Mergulhando na telinha

Fui uma criança muito tímida e cheguei à pré-adolescência ainda penando para pronunciar mais de duas palavras a quem quer que fosse. Lembro até hoje das placas vermelhas que invadiam meu pescoço quando tinha que apresentar algum trabalho na frente da turma — resolvi o problema com camisas de gola rulê, mesmo nos dias de […]

Fui uma criança muito tímida e cheguei à pré-adolescência ainda penando para pronunciar mais de duas palavras a quem quer que fosse. Lembro até hoje das placas vermelhas que invadiam meu pescoço quando tinha que apresentar algum trabalho na frente da turma — resolvi o problema com camisas de gola rulê, mesmo nos dias de calor senegalês. Mas, quando a timidez começou a me incomodar de verdade, resolvi fazer teatro e… fiquei assim: tagarela, confiante, louca por uma plateia, exibida que só eu.

Provavelmente não daria tantas palestras e entrevistas se o teatro não tivesse entrado na minha vida e me dado a segurança necessária para falar em público. Mas, mesmo assim, com todo o lado extrovertido que descobri depois das aulas, jamais me imaginei no comando de um programa de tevê. Sim, caro leitor, a partir do dia 18 terei um programa para chamar de meu. O Multishow chamou, eu topei e, glup!, a estreia já é na semana que vem.

Não bastasse o programa na TV fechada, a aberta me procurou ao mesmo tempo. Estava quieta em casa quando Sidney Garambone ligou me convidando para participar da primeira mesa redonda feminina da TV Globo, ao lado de Glenda Kozlowski, Fernanda Gentil e Christine Fernandes, três mulheres que sabem tudo relacionado às quatro linhas. “Mas não entendo lhufas de futebol”, disse. “Justamente por isso pensei em você, para representar a parcela de espectadores que também não entende mas tem vontade de entender”, Garamba respondeu. Aceitei na hora. E o quadro estreou no Esporte Espetacular domingo passado.
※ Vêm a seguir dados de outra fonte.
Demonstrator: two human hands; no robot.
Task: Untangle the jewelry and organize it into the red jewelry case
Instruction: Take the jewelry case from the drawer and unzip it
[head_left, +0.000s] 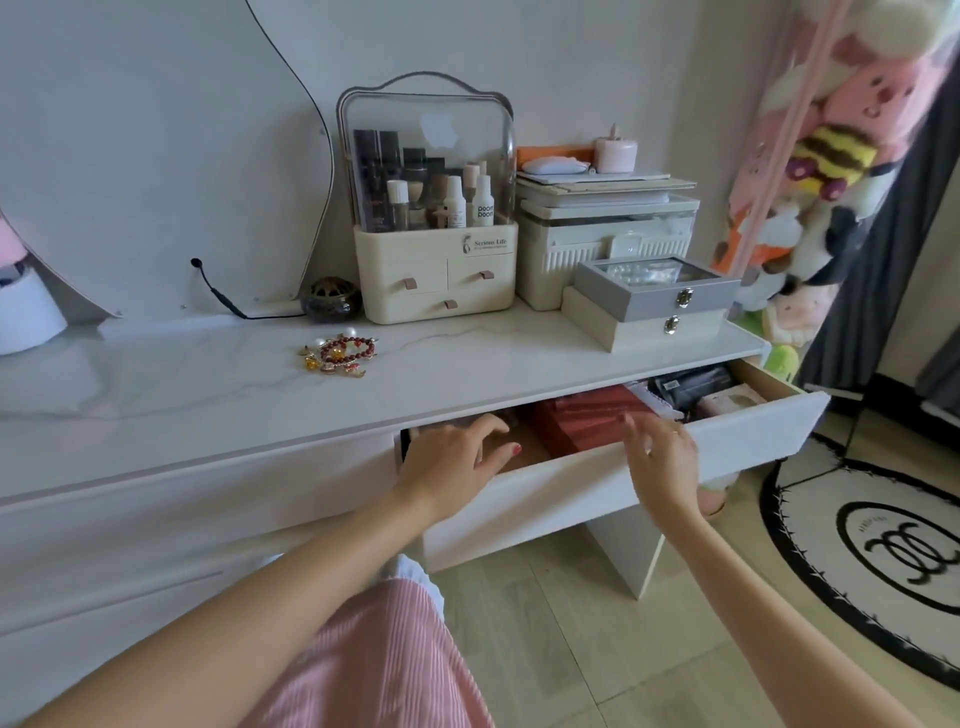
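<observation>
1. The white vanity top (208, 395) filled the view from nine o'clock to centre; its drawer (613, 483) stood pulled out toward four o'clock.
2. The red jewelry case (592, 418) lay inside the drawer, at centre, among other clutter.
3. The left hand (452, 462) reached over the drawer's front edge, fingers spread, gripping nothing.
4. The right hand (662, 457) hovered at the case's five o'clock, fingers loose, holding nothing.
5. The tangled jewelry (340, 354) sat on the top at eleven o'clock, untouched.
6. Risk: lifting the case could snag neighbouring items or knock it against the overhanging top.
</observation>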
Sabe aquele negócio de a vida vir em ondas? Vem mesmo. Estava num momento de calmaria (mais ou menos, acabo de lançar meu primeiro livro infantil e dou meus primeiros passos como roteirista adaptando um livro para cinema) quando me vi aprendendo, em rede nacional, que existe gol fora e gol dentro. Onde já se viu? Para mim, se a bola entra, meu povo, é porque é gol! Se vai para fora, não é! Mas no futebol a regra não é tão clara como dizem, viu Arnaldo? Por isso é muito bem-vindo um quadro que explique para pessoas que vivem no país do futebol, mas não sabem nada sobre ele, coisas que só são óbvias para os boleiros de plantão.

No Multishow, tive a chance de formar casais. E vi que, como na minha época de solteirice, a coisa continua puxada para quem quer um relacionamento sério. Pegar gente é fácil, mas manter um namoro está cada vez mais difícil. Bancar o cupido no estúdio, na frente de uma plateia e com uma baita equipe, me divertiu e me fez conhecer figuraças, solteiros felizes (mesmo correndo o risco de levar um toco num programa de tevê) e encalhados que se dispuseram a tentar achar sua cara-metade na frente de todo mundo. Haja coragem!

Ambas as empreitadas televisivas me deram a chance de trabalhar em equipe de novo. O trabalho de escritora é solitário, por isso trabalhar rodeada de pessoas talentosas em um novo ambiente, num novo contexto, aceitar um desafio, uma nova carreira, com 39 anos na cara, é como saltar do trampolim mais alto e mergulhar de cabeça, em êxtase, num mar de felicidade (nossa, ficou cafona paca, mas é isso mesmo que sinto).

Já me perguntam se vou parar de escrever por conta da televisão. Jamais aceitaria nada que tirasse de mim o meu prazer número 1. Sou apenas uma mulher pegando as ondas que a vida resolveu trazer aos 45 do segundo tempo de 2013.

Gosto do novo, gosto de mudanças. Sei que a vida é feita de escolhas (e das consequências dessas escolhas) e, por enquanto, as minhas têm dado certo. Espero que o namoro da TV comigo seja infinito enquanto dure. Como diz um amigo meu, eu vim aqui para ser feliz.